My own cry rose with hers, breathless. I pumped Power into the shimmers, drawing from the city’s well, grateful I’d already suffered through the migraine of backlash—Eddie and Gabe would be crippled by their limited ability to draw on Nuevo Rio Power unless they had taken the time to acclimatize themselves.

  Gabe grabbed half the load on the shimmershields away from me, her mental touch light and deft. “Do something!” she screamed, as we plunged into the nighttime crowd. I thought she was screaming at me instead of Japhrimel, so I popped the shields down, freeing them from my conscious control; stopped short (stopping from a full head-on run is a skill, I’ll admit I stumbled) and turned, my sword sliding free of the sheath.

  “Danny!” Jace yelled.

  The crowd of Nuevo Rios exploded away from me, making signs against the evil eye. I met the first hired thug with a clash of steel—he didn’t have a sword, but he had a machete. I knocked the plasgun out of his hand with a flicker of my scabbard. Metal clashed and rang—he cut overhand, a sloppy move, expecting me to be dumb enough not to expect it—tall, thin Nuevo Rio man in an assassin’s rig, black leather straps with various knife sheaths and other things attached. I dispatched him with a short thrust and backed up as they converged on me, six dark-eyed, dark-haired men, one of them a vaudun, shaking his staff. The bits of metal and circuit-boards attached to it jingled. Neon ran on the wet street, the sound of sirens and screams of the crowd fading from my consciousness. Six against one, I thought, twisting my blade free from the body on the ground. I’m going to enjoy this. Watch that Shaman, he’s the dangerous one.
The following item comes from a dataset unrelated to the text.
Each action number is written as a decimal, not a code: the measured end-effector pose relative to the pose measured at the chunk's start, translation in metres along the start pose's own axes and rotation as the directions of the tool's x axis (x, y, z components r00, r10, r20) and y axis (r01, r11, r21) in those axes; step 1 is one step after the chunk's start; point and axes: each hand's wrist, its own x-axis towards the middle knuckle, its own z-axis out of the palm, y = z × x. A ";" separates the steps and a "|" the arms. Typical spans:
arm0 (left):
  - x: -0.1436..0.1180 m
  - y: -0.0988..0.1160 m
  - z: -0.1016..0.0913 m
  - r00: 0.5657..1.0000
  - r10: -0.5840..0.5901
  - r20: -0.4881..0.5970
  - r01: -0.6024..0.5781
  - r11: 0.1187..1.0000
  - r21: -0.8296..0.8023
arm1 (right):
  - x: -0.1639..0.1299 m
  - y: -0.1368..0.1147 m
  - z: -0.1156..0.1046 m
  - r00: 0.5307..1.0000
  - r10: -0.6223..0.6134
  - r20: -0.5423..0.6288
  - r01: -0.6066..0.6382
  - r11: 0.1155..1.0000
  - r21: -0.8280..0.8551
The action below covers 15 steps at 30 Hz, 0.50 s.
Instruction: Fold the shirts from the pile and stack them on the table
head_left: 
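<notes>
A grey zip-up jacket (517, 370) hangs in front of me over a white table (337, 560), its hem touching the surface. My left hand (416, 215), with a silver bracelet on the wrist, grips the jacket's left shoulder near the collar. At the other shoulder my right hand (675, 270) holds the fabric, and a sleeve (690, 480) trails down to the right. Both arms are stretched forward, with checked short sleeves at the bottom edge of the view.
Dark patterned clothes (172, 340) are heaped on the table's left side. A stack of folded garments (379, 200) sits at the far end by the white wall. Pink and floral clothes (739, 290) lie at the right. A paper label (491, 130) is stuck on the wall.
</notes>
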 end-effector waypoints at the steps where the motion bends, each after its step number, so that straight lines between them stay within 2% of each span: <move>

  I stood my ground, letting them come to me, pavement cracking underneath me, the dark pulsing heartbeat of the city resounding, a tapline open to feed me Power from the city’s ambient energy. The shimmershields crackled as more plasbolts raked the ground. The H-DOC on my wrist flashed, reading the layout of the fight, alerted by the spike of plasgun bolts. The cops wouldn’t interfere; this was a private hunt.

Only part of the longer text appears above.